The Black and White Photography Project: My Toddler by a Fountain with Dirty Water
‘Dirty’, ‘dirty’, ‘dirty’; I said in increasing harsher tones. I suppose I hoped my repetition and tone will somehow drive the message home stronger. This was my attempt to dissuade Precious Sparkle from touching the pavement within which the fountain in the Walled Garden is encased. I watched his every move like a Hawk, to make sure he did do my unthinkable.
Dirty or not, this boy was determined to play. ‘Omi’, ‘water in Yoruba*, he uttered as he initially RUSHED to the fountain. I can’t remember where he found the ‘plant string’ that became his ‘boat’ in this water, which was as murky as the River Thames. My attempt to keep our distance as the water splashed was overshadowed by his determination to play ‘row, row, row your boat’.
His focus in those moments was captivating. I don’t think I’ll ever understand the intrigue; I suppose I don’t have to … it doesn’t matter if I do. It’s more than enough that watching him enjoy himself brings me such enjoyment.
My life is enriched by his every movement; I was mesmerised by his focus in what seems so mundane to me.
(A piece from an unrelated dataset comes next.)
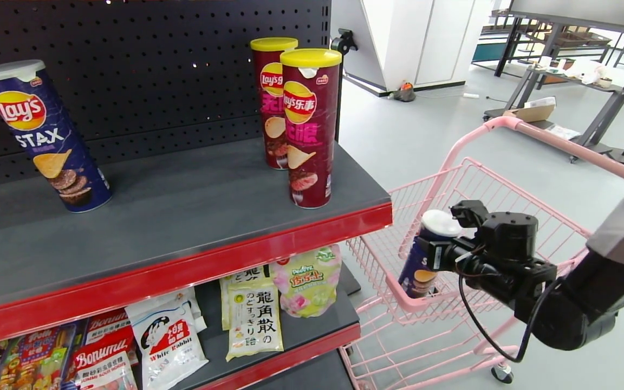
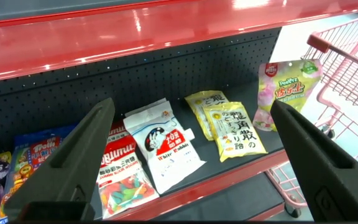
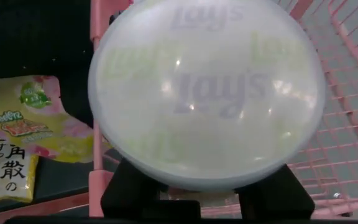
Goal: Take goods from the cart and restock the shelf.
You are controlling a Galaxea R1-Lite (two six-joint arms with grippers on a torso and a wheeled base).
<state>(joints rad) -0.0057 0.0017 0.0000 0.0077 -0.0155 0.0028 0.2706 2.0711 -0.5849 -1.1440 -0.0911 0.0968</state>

I see a beautiful fixture that should be admired from a distance. Moving too close and staying too long seems to taint its beauty in my eyes; I notice the dirt in the water and the dullness of its colour. I start fidgeting and want to get away; who wants a drop of that to mistakenly make its way into their mouth?
Precious Sparkle looks and he seems to see possibilities. There is water for boats to be gently rowed. He can go beyond singing, ‘row, row, row your boat’ and swinging his hands accordingly, to actually ‘rowing it’. And, ‘row’ his ‘boat’, he did.
I drew the line when he forgot my previous reminders of ‘dirty, dirty, dirty’ in order to rescue his ‘boat’ when it fell into the water. No way, hosay; not under my watch would he get his hands in the murkiness before us. You can imagine he didn’t take it quietly. Do you know those hollering cries that gets sucked from deep within the pits of the stomach. When a face squeezes up without a sound; you know the sound is going to be piercing when it finally comes out.
Why Black and White
It jus so happened that I’d changed my menu to this tone to see how the fountain will look, and I’d forgotten to change it back to colour when I took this picture. I’m glad I did though. I think the black and white tone brings a lovely quality to the piture and I like the contrast between the different shades too.
* a West African language
Do you have moments when you’re uncomfortable with how close you are to something?